The threat comes from the Liberal government itself, which used its majority to limit the committee’s scope in order to hide some of those warts.

Led by the committee’s chair, Allan MacMaster (PC-Inverness) opposition MLAs used the only tool still available to them to protest the new restrictions on their ability to scrutinize the government. They walked out, and at public accounts this week Nova Scotia became a one-party state.

The result was a dull, banal committee meeting, and for Nova Scotians who want to know how Stephen McNeil’s government uses or abuses their tax dollars, it was an utterly useless exercise. In other words, just the way the government drew it up.

Before vacating the chair, MacMaster said the government’s action sends a clear message to Nova Scotians who disagree with it. “You don’t matter,” adding that’s why so many Nova Scotians choose not to vote.

He said the government is intent on silencing all voices of dissent and is willing to destroy the committee’s ability to deal with matters of public interest in a timely way to silence those voices.

Halifax Needham New Democrat Lisa Roberts said the opposition is feeling what Nova Scotian teachers, public sector unions, and others have felt from the McNeil government.

That’s the frustration of being bullied into submission. But on Wednesday the Conservative and NDP opposition were unwilling to submit.

They won’t however, “throw the baby out with the bathwater,” as Roberts said, and will return to the committee next week, as they should.

Although its reach has been severely limited, the committee still serves an important oversight function. But that oversight is now limited to the choices made by the auditor general, who as Premier McNeil famously pointed out last year, wasn’t elected by anyone.

Government members on the committee successfully pushed through the rule change last week to restrict the committee’s agenda to only those matters subject to an audit by the auditor general.

The intent of that rule change – upheld this week by House Speaker Kevin Murphy – is thinly disguised but abundantly clear.

By limiting the committee’s agenda to matters the auditor has already reported, the government is also limiting its political damage to those same subjects. The committee will no longer be able to question departments and organizations across the government, unless and until they are the subject of an audit.

For example, MacMaster noted it was by the public accounts committee questioning officials of the Health Department, that Nova Scotians learned changes to pharmacare would mean significant increases in some premiums, and the government was forced to back down. Pharmacare had not been the subject of an audit.

Government members are leaning on a letter Auditor General Michael Pickup sent to the committee earlier this year to support their rule change. Pickup complained that the committee was not reviewing more of his audits with the departments and agencies that were the subjects of those audits.

But as MacMaster pointed out, those audits are months in the making and departments almost invariably accept the auditor general’s recommendations. The committee, before the rule change, had the ability to act on matters in a more timely manner. That ability is lost.

A 2010 report on parliamentary oversight, prepared for the Canadian Council of Public Accounts Committees notes PA committees are “unique creatures, often possessing their own political culture.”

Since John Buchanan’s provincial government in the 1980s – battling a politically-toxic reputation for cronyism and lack of accountability – agreed to have an opposition MLA chair the committee, the political culture of Nova Scotia’s public accounts committee has been its unique ability to look in the government’s dark corners.

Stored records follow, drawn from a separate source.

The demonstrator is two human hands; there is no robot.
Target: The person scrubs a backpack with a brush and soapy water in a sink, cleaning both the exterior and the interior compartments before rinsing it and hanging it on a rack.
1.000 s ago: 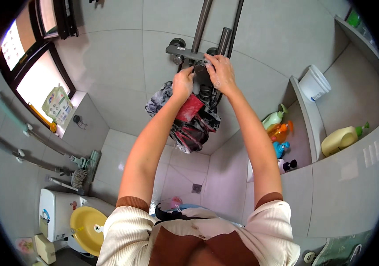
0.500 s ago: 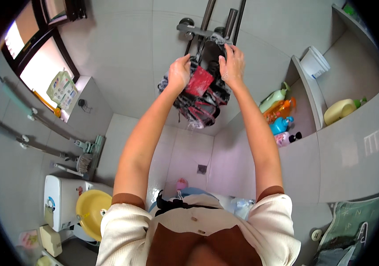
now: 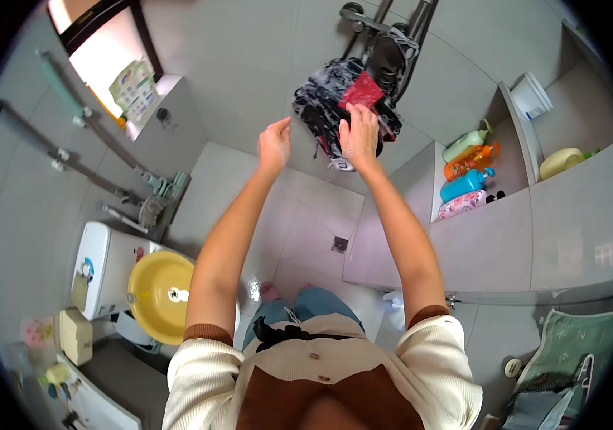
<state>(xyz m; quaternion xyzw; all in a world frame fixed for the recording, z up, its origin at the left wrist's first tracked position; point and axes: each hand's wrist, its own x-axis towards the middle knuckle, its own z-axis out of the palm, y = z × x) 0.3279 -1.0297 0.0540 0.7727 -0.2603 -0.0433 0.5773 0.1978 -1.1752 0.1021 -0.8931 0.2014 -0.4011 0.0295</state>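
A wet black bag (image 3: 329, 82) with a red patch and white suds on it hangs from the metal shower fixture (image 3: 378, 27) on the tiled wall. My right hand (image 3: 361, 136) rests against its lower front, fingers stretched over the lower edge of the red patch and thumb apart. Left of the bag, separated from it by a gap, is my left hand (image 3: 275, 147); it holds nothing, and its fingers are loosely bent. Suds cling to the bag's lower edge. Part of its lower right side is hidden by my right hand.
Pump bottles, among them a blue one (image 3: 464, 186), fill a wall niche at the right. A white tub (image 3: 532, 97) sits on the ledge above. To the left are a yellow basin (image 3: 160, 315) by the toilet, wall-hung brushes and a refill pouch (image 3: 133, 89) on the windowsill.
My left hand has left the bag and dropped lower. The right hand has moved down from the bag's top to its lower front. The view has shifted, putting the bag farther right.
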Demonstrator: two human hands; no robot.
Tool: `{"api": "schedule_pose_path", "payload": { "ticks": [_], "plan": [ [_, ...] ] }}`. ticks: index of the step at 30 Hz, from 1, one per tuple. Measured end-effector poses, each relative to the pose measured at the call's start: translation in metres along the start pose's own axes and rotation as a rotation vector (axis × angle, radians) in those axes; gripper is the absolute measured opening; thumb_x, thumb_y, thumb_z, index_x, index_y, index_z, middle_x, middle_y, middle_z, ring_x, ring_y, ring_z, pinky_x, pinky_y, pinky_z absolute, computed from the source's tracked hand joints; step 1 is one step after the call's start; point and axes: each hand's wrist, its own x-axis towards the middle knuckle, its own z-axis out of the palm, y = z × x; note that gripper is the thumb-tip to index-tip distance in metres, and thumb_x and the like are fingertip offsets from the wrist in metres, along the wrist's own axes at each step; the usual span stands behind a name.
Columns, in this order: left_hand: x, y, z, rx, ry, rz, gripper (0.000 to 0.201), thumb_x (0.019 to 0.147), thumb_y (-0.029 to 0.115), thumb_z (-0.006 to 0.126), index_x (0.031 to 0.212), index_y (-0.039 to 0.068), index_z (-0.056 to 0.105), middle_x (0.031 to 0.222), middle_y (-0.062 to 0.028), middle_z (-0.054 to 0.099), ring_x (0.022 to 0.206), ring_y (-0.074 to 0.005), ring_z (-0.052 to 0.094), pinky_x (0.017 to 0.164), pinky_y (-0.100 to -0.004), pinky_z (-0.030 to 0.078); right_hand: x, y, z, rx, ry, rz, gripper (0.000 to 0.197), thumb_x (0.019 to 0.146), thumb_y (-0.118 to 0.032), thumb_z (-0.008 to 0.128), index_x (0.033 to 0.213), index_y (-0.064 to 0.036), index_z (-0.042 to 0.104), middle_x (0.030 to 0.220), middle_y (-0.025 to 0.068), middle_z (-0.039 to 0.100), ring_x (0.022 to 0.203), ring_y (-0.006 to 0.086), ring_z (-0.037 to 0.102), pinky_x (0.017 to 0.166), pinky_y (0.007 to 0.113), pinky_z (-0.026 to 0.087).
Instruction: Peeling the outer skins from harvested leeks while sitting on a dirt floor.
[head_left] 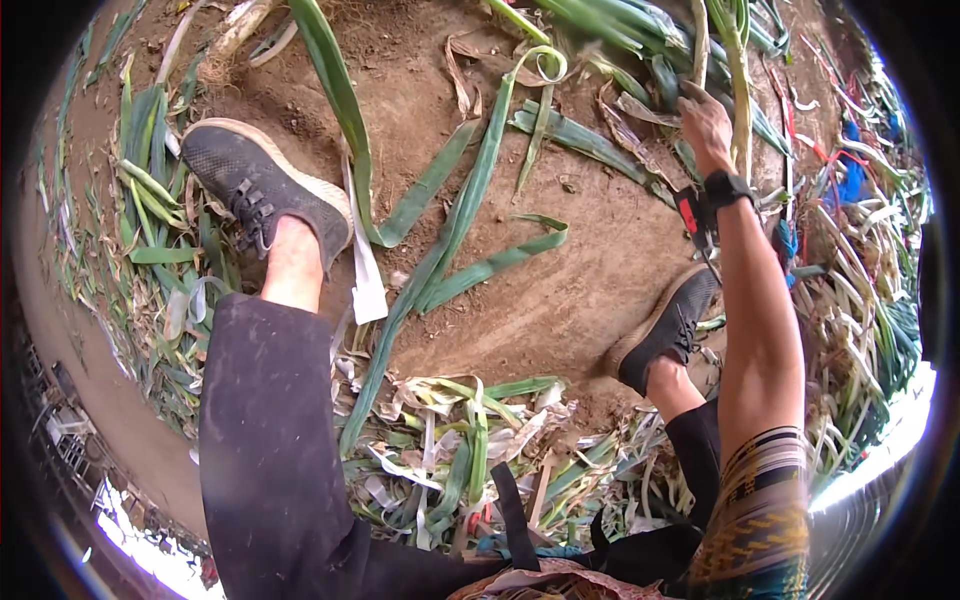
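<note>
My right hand (706,126) reaches to the upper right, its fingers curled at the lower end of a thin pale leek stalk (701,45). Another leek, with a yellowish stem (739,85), runs down just right of the hand. Beyond the fingers lies a bundle of green leek leaves (625,30), blurred in part. The fingertips are partly hidden, so the exact grip is hard to see. My left hand is out of view.
Long cut leek leaves (470,200) lie on brown soil between my shoes. Trimmed scraps (480,430) are heaped below me. More leaves (150,190) lie at left. A pile of leeks (860,300) with red and blue ties is at right.
</note>
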Motion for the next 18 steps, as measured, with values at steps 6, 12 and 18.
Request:
{"api": "schedule_pose_path", "payload": {
  "ticks": [6, 12, 18],
  "plan": [
    [0.014, -0.014, 0.017, -0.070, -0.048, 0.093, 0.032, 0.082, 0.026, 0.057, 0.106, 0.004, 0.058, 0.094, -0.0078, 0.061, 0.080, -0.0205, 0.059, 0.070, -0.0330, 0.049, -0.144, -0.026, 0.016, 0.499, -0.107, -0.072, 0.025, 0.082, -0.012, 0.057, 0.106, -0.0044, 0.059, 0.073, 0.0080, 0.061, 0.060, 0.0153, 0.057, 0.051, 0.027, 0.047],
    [0.037, -0.039, 0.022, -0.127, -0.075, 0.221, 0.033, 0.082, 0.026, 0.057, 0.106, 0.004, 0.058, 0.095, -0.0084, 0.062, 0.080, -0.0211, 0.059, 0.071, -0.0333, 0.049, -0.359, -0.054, -0.006, 0.834, -0.825, 0.019, 0.052, 0.082, -0.014, 0.060, 0.126, 0.0051, 0.039, 0.078, 0.0063, 0.059, 0.069, 0.0145, 0.059, 0.064, 0.027, 0.048],
    [0.045, -0.022, -0.046, 0.109, 0.201, 0.620, 0.042, 0.077, 0.019, 0.065, 0.114, 0.003, 0.056, 0.095, -0.0080, 0.062, 0.081, -0.0186, 0.058, 0.074, -0.0321, 0.048, -0.440, -0.114, -0.129, 1.011, -0.599, -0.064, 0.031, 0.082, -0.014, 0.059, 0.112, -0.0060, 0.054, 0.079, 0.0037, 0.056, 0.071, 0.0116, 0.057, 0.063, 0.024, 0.046]
  ]
}}
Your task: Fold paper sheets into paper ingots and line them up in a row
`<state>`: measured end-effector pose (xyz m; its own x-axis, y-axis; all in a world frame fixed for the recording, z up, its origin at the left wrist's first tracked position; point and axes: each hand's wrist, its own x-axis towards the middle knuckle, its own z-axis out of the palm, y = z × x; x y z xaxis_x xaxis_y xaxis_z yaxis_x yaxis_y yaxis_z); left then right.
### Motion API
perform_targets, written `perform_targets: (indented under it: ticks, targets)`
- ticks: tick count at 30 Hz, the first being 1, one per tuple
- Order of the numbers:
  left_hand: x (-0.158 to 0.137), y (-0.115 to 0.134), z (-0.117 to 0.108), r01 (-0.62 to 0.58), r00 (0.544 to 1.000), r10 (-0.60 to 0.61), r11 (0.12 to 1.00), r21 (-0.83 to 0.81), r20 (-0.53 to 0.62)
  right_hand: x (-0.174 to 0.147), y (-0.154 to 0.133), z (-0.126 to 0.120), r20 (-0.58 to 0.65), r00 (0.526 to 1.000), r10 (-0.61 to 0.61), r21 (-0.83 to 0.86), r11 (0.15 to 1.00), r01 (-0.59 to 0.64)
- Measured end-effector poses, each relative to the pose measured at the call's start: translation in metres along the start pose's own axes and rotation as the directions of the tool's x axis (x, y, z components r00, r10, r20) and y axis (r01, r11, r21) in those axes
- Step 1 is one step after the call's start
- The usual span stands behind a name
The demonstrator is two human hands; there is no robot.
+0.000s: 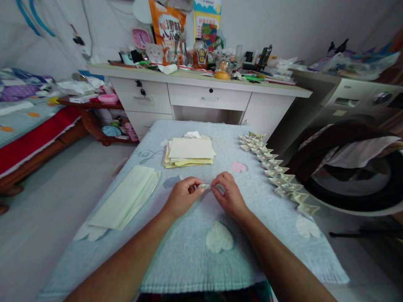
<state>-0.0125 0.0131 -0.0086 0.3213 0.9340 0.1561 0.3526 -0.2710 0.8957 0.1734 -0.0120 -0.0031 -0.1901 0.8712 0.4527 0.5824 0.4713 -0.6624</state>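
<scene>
Between my two hands is a small folded piece of paper, pale with a faint printed pattern. My left hand pinches its left end, and my right hand pinches the right end. Fingers cover most of it, so its exact shape is hard to make out. Just beyond the hands lies a stack of cream and yellow paper sheets. To the left rests a pile of long pale green folded sheets. Along the right side runs a slanting row of several folded paper boats.
A blue patterned cloth covers the table. Behind it stands a white desk crowded with jars, a pink clock and an orange snack bag. A washing machine is at right, a bed at left.
</scene>
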Motion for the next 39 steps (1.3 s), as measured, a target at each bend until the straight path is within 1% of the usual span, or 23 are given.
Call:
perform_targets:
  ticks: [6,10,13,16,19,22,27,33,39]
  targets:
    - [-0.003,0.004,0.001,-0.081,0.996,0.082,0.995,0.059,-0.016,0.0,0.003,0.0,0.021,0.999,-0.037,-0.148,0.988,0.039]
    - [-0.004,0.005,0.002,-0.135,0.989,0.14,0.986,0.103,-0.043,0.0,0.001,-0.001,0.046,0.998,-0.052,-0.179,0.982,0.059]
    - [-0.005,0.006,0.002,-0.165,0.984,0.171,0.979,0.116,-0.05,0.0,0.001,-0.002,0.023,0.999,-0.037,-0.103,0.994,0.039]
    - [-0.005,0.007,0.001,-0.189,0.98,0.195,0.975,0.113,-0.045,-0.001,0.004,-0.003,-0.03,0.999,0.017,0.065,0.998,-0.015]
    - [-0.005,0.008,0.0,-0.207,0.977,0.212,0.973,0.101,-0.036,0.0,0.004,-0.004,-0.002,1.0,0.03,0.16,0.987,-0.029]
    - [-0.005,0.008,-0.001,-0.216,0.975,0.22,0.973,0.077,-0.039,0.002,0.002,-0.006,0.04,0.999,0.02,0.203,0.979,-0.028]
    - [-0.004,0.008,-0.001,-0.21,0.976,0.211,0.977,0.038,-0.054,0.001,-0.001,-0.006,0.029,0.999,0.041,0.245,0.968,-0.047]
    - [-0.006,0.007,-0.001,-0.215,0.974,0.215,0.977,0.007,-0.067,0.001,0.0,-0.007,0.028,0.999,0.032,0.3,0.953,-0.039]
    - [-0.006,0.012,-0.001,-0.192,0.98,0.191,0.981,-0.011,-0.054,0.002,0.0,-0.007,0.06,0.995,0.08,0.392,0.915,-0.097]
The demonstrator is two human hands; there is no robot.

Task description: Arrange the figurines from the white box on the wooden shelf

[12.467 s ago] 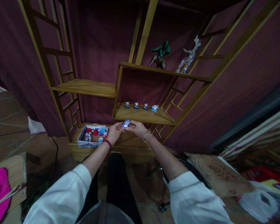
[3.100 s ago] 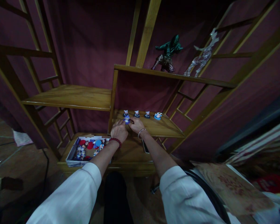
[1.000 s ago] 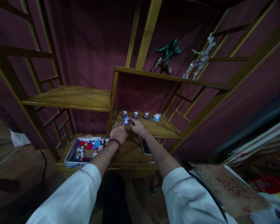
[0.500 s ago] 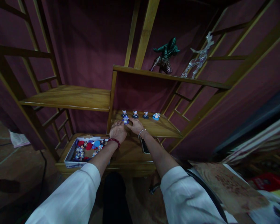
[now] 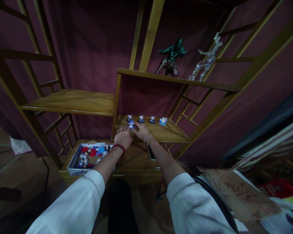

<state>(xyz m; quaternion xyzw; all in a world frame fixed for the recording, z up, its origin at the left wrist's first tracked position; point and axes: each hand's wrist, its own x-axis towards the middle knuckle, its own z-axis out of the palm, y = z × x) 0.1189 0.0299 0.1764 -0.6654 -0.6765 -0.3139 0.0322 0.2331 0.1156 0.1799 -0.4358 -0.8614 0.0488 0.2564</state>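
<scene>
Between my two hands is a small purple figurine (image 5: 131, 124), low over or on the front of the wooden shelf (image 5: 171, 132). My left hand (image 5: 123, 136) has its fingers closed at the figurine's left side. From the right, my right hand (image 5: 142, 131) pinches at it with thumb and fingertips. Just behind stands a row of small figurines: a dark-based one (image 5: 129, 118), a second (image 5: 141, 119), a third (image 5: 152, 120), and a blue-based one (image 5: 163, 121) at the right. Whether the purple figurine's base touches the wood, I cannot tell.
A box (image 5: 74, 159) full of small figurines stands at lower left. A dark phone-like object (image 5: 151, 152) lies under my right wrist. On the upper shelf (image 5: 146, 75) are a green hooded statue (image 5: 173, 57) and a clear deer figure (image 5: 206, 61). A wooden upright (image 5: 116, 107) stands left of my hands.
The view has shifted very slightly. Both hands stay at the purple figurine, with no other clear movement.
</scene>
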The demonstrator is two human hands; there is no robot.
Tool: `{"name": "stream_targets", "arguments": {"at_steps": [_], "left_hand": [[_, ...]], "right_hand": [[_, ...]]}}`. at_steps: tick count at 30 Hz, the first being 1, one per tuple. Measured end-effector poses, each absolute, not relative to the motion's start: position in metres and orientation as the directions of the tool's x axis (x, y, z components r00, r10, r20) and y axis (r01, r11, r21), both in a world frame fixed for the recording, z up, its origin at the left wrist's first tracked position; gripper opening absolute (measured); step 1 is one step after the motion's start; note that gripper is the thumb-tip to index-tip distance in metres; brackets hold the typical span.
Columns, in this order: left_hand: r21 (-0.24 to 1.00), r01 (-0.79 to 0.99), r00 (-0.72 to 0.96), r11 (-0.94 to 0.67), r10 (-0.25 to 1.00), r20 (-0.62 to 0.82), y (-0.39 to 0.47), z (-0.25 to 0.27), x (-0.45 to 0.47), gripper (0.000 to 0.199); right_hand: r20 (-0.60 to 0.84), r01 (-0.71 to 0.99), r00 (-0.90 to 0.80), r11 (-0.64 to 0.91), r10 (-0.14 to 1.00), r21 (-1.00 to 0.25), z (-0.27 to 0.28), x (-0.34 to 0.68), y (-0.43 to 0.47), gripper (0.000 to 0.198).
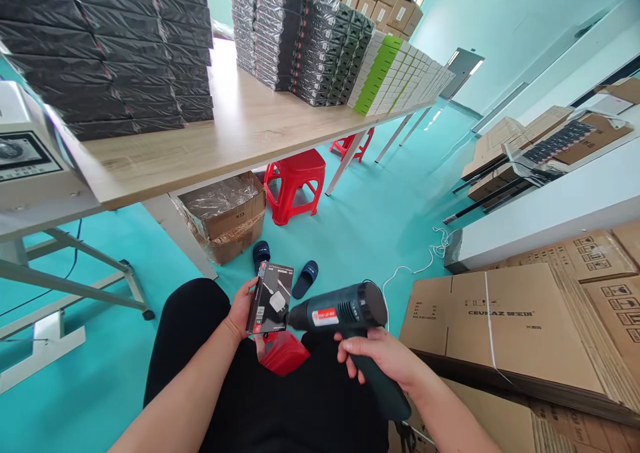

Without regard for that tradition, the McNeil government has turned back time to a darker period in Nova Scotia’s political history, and all but neutered Nova Scotia’s last best hope of holding government to account, beyond the ballot box.

Jim Vibert, a journalist and writer for longer than he cares to admit, consulted or worked for five Nova Scotia governments. He now keeps a close and critical eye on provincial and regional powers.